ASSIGNMENT
Please take the lines from the one holding "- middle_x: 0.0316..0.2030" through the one holding "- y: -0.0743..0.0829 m" in the data below and copy them exactly.

Records drawn from a dataset
***

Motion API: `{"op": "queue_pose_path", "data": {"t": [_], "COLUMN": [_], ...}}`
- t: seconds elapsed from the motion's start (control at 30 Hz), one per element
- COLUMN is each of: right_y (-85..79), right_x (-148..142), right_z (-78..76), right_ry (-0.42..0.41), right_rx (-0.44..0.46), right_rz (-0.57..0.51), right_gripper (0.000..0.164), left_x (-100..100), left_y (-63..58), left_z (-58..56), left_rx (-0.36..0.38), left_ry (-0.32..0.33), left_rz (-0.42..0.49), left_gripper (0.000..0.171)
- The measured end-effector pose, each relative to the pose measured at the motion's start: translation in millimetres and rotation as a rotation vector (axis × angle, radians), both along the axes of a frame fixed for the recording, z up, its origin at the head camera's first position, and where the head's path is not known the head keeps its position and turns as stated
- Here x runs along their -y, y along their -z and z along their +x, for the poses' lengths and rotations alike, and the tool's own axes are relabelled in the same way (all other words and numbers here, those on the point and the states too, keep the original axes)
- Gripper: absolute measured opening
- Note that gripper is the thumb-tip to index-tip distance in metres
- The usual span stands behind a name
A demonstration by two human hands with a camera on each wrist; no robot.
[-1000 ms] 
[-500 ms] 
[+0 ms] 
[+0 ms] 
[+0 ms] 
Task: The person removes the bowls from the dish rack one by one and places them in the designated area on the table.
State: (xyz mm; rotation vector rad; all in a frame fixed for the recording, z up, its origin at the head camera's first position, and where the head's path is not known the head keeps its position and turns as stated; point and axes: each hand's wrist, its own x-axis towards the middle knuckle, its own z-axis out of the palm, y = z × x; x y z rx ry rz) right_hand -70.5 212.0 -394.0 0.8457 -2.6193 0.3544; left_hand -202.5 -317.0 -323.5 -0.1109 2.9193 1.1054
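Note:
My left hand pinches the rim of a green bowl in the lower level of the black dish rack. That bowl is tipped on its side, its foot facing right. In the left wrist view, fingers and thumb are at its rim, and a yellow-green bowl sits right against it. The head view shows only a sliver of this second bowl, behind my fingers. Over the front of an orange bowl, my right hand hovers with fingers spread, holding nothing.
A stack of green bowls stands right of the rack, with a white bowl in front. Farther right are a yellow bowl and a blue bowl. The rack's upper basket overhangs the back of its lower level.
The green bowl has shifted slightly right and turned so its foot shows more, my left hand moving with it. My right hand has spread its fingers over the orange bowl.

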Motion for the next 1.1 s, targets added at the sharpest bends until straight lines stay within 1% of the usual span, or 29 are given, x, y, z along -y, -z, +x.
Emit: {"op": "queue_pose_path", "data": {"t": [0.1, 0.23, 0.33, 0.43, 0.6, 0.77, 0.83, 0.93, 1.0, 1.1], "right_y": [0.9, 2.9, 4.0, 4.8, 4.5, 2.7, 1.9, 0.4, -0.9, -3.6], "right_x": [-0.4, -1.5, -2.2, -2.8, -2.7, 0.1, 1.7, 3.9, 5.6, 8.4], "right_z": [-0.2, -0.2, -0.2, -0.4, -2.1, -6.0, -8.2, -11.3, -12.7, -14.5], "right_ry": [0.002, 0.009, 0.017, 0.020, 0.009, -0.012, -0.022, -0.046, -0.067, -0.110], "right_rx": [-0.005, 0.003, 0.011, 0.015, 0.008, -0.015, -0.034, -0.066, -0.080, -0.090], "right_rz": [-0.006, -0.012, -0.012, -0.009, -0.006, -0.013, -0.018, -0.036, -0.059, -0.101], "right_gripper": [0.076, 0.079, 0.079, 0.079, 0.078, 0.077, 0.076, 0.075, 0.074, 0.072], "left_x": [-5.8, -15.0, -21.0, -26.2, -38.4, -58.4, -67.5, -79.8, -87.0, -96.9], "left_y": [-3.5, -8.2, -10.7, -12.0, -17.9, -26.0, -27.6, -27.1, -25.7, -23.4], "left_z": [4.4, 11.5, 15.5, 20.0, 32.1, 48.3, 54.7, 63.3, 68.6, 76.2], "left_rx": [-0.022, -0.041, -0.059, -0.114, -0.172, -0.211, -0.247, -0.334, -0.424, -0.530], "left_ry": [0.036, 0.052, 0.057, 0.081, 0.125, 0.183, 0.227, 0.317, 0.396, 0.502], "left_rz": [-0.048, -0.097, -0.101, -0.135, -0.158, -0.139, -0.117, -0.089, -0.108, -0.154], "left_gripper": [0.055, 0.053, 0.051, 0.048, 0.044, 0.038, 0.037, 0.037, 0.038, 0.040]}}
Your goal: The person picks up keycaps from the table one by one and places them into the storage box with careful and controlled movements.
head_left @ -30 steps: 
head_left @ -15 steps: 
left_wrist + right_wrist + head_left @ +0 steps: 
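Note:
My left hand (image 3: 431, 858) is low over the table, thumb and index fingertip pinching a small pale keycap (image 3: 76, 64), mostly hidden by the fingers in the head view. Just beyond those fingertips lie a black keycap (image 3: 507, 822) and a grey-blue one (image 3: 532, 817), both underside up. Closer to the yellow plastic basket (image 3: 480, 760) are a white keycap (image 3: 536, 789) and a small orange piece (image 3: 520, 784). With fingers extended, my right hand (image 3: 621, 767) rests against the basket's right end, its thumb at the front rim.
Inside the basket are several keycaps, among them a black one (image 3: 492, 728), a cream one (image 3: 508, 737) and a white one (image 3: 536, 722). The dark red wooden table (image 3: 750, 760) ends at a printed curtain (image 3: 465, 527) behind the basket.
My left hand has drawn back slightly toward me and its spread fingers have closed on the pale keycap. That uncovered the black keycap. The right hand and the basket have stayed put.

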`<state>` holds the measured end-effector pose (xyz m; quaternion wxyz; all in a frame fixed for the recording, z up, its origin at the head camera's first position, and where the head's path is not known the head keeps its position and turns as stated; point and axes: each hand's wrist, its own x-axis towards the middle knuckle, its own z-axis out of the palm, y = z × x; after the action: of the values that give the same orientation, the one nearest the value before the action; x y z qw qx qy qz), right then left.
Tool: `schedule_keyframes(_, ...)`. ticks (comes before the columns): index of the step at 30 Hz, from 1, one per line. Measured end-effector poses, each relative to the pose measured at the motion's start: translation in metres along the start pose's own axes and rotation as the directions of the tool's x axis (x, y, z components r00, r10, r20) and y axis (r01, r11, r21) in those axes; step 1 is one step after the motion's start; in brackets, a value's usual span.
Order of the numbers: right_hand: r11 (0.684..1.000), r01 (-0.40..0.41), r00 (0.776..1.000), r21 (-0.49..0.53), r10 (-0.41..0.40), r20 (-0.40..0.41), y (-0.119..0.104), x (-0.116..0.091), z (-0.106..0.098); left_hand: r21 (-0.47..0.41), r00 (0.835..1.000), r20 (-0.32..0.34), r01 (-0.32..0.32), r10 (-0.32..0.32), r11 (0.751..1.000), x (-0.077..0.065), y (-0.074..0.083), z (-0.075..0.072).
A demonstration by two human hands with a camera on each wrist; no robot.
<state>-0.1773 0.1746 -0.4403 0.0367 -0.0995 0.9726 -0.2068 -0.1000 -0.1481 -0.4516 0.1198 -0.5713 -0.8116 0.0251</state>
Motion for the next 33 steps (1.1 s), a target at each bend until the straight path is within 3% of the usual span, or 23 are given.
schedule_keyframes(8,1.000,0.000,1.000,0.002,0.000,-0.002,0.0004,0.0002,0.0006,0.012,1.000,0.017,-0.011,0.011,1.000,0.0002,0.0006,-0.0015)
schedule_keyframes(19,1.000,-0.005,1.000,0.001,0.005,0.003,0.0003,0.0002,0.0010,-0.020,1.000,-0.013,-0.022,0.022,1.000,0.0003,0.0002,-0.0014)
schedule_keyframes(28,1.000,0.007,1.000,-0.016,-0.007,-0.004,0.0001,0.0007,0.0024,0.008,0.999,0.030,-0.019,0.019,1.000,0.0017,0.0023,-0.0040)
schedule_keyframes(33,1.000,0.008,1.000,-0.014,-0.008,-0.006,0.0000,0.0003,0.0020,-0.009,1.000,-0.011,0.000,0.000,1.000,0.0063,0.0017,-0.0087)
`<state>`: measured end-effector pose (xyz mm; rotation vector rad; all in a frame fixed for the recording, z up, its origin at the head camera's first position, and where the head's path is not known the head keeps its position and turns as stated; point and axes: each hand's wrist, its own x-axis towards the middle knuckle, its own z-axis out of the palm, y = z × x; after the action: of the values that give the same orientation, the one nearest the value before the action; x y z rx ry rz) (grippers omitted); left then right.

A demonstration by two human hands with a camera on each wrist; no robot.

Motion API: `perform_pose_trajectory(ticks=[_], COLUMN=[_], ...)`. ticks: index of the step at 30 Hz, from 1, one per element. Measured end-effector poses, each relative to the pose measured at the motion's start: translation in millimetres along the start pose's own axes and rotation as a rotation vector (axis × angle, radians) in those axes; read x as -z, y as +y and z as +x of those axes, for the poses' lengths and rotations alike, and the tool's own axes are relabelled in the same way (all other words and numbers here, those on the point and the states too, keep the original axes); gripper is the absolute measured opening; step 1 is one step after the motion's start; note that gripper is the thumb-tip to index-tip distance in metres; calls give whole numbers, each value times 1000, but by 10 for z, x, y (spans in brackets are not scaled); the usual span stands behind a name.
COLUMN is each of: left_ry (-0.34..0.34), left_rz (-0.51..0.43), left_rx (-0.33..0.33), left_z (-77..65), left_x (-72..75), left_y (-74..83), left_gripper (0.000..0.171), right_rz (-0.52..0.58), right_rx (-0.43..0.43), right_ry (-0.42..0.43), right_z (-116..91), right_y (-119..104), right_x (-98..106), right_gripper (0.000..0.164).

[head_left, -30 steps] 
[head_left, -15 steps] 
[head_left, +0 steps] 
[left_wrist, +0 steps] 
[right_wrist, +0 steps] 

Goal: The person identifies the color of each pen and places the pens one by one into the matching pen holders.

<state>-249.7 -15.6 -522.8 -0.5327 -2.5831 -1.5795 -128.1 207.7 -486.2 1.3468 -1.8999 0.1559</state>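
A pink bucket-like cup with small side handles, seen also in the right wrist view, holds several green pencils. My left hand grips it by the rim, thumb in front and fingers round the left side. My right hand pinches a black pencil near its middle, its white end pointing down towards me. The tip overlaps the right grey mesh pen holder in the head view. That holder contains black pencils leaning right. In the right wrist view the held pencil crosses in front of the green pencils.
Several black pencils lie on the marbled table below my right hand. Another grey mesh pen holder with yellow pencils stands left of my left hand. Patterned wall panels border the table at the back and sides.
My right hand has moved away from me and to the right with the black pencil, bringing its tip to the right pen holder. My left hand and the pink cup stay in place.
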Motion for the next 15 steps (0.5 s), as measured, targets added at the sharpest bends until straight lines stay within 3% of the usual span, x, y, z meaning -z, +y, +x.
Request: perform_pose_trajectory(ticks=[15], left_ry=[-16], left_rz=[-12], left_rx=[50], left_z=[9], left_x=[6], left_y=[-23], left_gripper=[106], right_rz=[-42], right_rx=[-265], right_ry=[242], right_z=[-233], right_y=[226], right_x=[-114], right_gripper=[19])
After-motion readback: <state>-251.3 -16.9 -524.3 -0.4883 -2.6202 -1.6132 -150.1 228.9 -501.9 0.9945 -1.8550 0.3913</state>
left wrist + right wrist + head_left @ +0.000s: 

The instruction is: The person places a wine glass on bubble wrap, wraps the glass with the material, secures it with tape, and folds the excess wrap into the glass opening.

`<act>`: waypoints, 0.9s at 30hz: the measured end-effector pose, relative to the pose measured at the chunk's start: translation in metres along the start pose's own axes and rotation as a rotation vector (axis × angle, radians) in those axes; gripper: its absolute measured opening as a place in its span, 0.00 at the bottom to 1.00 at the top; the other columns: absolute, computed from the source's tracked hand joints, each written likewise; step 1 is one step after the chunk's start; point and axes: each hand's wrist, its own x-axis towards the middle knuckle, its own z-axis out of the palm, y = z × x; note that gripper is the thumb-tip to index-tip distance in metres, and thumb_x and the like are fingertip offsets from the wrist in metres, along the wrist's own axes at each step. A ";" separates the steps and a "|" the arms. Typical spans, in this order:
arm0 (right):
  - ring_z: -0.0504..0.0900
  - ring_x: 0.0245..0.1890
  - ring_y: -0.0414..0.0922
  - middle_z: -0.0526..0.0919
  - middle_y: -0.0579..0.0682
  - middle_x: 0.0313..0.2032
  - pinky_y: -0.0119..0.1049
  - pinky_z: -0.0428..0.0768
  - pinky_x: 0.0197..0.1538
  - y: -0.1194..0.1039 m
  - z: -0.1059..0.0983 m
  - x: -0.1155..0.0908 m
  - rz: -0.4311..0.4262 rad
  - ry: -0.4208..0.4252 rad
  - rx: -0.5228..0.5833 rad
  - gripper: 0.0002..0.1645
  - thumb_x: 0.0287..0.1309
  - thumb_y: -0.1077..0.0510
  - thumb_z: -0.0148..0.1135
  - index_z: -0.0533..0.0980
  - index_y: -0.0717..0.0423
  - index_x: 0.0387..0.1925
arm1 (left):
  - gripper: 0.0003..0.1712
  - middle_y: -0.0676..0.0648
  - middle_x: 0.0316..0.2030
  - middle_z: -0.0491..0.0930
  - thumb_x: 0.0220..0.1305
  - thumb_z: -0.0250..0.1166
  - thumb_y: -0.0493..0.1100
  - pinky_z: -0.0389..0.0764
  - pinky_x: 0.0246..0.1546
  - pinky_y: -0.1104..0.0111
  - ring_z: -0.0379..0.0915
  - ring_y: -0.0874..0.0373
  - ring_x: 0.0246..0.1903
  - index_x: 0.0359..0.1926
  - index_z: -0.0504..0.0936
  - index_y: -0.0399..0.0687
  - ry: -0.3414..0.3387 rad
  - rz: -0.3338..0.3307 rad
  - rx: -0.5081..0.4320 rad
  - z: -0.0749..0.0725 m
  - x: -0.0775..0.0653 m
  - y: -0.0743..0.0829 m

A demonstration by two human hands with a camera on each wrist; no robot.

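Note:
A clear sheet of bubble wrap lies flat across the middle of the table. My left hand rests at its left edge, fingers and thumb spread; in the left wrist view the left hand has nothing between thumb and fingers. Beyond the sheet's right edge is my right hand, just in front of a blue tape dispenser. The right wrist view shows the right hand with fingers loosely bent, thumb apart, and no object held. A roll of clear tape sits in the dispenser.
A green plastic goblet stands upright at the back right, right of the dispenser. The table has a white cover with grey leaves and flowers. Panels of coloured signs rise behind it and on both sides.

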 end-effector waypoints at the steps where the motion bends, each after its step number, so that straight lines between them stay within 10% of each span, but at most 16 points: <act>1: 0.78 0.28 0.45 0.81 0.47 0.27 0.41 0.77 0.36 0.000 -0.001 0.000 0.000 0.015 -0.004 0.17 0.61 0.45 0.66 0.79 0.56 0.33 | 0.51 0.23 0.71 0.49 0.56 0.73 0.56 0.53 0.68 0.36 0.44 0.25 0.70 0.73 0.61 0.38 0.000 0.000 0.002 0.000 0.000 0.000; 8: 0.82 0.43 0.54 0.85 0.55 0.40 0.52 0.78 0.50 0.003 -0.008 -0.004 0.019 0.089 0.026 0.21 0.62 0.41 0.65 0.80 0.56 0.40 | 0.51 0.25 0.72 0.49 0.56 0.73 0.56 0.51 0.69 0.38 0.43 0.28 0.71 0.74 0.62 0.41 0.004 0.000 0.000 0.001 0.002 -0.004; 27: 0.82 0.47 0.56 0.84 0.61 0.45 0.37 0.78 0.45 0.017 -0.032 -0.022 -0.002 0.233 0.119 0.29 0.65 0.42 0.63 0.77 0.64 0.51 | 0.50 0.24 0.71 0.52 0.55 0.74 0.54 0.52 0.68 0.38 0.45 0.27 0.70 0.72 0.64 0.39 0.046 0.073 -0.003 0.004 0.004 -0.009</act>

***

ANSWER BELOW
  - middle_x: 0.0316..0.2030
  - middle_z: -0.0491..0.0930
  - thumb_x: 0.0220..0.1305
  - thumb_z: -0.0250..0.1166
  - thumb_y: -0.0493..0.1100
  - pinky_z: -0.0389..0.0764
  - pinky_x: 0.0246..0.1546
  - pinky_y: -0.1104..0.0111
  - ring_z: -0.0379..0.0915
  - ring_y: -0.0874..0.0373
  - ring_x: 0.0246..0.1903
  - index_x: 0.0359..0.1926
  - index_z: -0.0504..0.0936
  - index_y: -0.0399..0.0687
  - ry: -0.3414..0.3387 rad
  - rz: -0.3338..0.3307 rad
  - rx: -0.5081..0.4320 rad
  - z: -0.0749..0.0725 m
  - x: -0.0775..0.0653 m
  - y: -0.0743..0.0829 m

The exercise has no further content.